**Exercise prompt**.
Scan the records beneath this line for the line holding "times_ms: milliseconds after" and the line holding "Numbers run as", then transcribe exactly those two and all lines between.

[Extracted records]
**********

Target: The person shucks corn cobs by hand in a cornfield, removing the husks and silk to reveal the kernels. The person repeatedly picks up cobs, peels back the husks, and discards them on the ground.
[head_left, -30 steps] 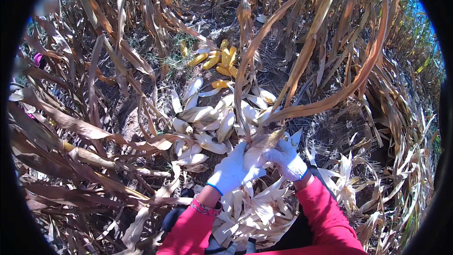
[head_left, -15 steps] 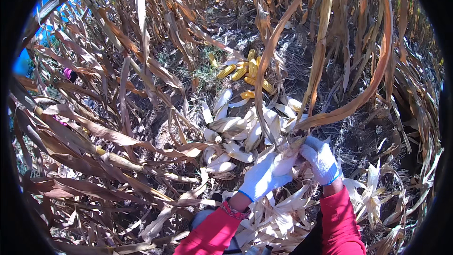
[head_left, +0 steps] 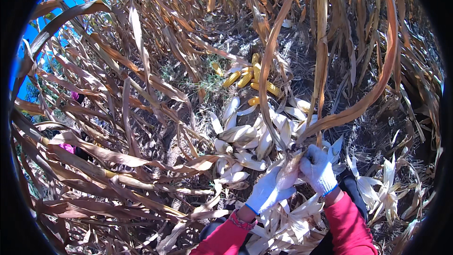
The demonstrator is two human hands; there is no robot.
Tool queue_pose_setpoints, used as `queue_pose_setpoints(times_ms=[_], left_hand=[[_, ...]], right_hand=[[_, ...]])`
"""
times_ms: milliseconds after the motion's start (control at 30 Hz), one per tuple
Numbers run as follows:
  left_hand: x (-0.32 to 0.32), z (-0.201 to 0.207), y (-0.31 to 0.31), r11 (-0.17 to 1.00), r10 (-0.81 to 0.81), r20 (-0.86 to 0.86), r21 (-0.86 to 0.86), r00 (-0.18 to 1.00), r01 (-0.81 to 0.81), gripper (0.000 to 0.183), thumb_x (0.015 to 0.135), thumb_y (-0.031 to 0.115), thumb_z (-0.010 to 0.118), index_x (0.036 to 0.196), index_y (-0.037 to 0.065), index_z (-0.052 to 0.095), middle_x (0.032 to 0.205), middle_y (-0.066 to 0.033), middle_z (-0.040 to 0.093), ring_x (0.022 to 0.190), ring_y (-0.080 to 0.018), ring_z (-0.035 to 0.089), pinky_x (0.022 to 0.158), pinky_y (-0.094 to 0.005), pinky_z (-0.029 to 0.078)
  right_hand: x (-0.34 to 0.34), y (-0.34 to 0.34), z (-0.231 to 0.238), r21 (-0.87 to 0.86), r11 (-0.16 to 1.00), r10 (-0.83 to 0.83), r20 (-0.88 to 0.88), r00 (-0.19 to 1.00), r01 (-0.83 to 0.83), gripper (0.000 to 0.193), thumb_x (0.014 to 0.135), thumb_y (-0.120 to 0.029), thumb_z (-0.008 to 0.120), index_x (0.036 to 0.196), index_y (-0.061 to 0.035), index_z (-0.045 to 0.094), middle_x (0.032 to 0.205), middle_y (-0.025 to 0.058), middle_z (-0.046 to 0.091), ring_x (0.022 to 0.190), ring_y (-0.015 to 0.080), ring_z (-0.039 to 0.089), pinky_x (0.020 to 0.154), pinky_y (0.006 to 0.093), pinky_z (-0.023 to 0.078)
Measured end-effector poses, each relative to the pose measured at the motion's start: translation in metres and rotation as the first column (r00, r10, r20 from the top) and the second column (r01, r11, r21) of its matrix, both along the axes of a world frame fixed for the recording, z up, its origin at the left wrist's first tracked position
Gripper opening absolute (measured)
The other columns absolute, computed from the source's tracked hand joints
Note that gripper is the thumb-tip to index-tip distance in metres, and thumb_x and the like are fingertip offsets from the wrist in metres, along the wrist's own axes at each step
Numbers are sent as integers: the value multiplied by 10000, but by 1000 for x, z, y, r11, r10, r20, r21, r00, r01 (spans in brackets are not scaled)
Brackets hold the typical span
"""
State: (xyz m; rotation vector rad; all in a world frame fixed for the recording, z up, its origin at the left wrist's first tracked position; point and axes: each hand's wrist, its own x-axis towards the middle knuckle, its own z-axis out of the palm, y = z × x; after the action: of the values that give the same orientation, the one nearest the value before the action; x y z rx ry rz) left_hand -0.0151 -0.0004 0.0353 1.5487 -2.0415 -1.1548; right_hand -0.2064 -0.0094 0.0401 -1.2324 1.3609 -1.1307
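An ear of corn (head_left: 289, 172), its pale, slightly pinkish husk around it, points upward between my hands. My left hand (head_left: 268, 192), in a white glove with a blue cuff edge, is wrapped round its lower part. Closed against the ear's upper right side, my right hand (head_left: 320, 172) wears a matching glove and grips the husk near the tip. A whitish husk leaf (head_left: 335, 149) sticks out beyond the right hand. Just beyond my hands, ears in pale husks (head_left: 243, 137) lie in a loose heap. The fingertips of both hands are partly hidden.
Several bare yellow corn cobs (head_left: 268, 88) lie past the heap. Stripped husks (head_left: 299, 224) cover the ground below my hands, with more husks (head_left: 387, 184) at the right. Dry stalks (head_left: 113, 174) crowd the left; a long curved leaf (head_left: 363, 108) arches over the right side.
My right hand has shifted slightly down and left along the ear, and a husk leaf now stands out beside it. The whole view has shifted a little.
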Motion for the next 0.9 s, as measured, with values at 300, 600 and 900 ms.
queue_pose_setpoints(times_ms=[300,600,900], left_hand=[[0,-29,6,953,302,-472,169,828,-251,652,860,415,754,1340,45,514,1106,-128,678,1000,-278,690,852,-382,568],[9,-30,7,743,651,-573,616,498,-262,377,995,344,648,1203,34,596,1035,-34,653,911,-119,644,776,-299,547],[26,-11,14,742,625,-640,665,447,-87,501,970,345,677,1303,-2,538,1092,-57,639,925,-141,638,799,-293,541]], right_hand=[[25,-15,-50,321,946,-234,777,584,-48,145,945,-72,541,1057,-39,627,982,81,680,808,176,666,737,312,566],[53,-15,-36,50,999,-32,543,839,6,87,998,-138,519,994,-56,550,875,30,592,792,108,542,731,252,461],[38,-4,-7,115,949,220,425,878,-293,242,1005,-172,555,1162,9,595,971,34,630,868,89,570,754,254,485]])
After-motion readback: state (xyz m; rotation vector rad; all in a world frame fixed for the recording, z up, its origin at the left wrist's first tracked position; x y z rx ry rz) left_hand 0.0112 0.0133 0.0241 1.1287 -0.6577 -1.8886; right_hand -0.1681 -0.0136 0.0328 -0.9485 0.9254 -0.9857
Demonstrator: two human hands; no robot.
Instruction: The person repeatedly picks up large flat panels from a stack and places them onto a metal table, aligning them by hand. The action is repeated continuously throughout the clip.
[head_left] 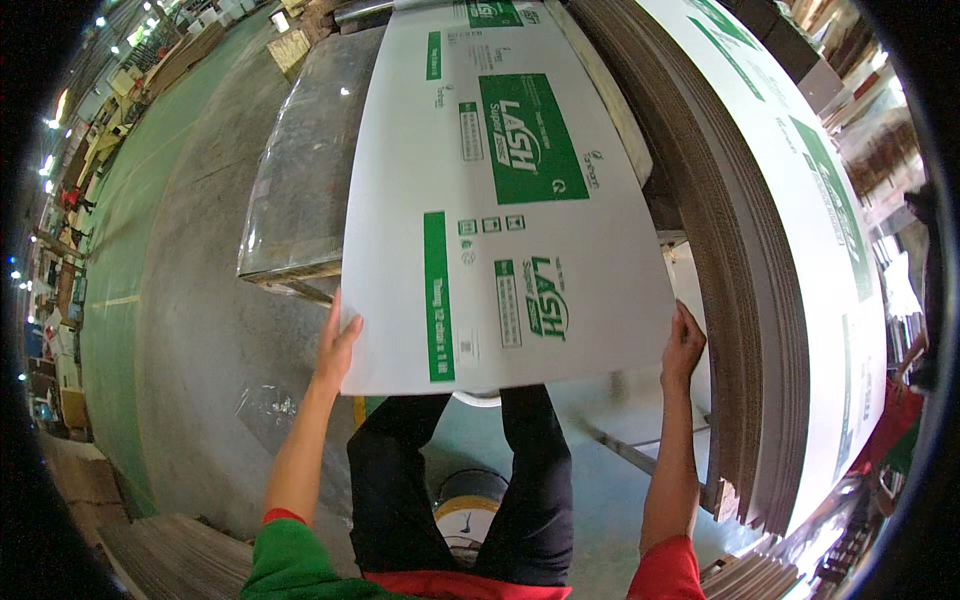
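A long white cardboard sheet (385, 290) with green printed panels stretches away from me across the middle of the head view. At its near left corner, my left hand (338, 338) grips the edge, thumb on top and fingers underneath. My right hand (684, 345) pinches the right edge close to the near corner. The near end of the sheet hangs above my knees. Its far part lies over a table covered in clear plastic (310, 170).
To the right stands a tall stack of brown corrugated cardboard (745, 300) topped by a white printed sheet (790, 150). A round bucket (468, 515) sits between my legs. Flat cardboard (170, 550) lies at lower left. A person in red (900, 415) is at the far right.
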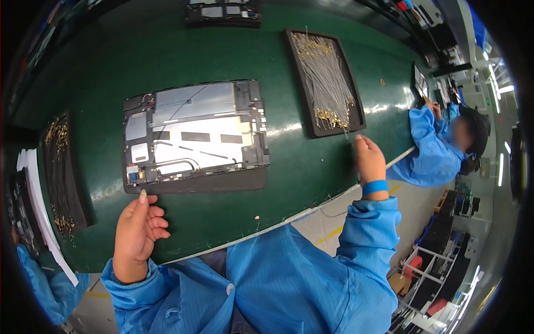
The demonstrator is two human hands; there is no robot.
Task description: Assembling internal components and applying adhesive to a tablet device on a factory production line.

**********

**Result below**.
times_ms: milliseconds after the motion's start (control at 30 Hz), one per tuple
Numbers run as follows:

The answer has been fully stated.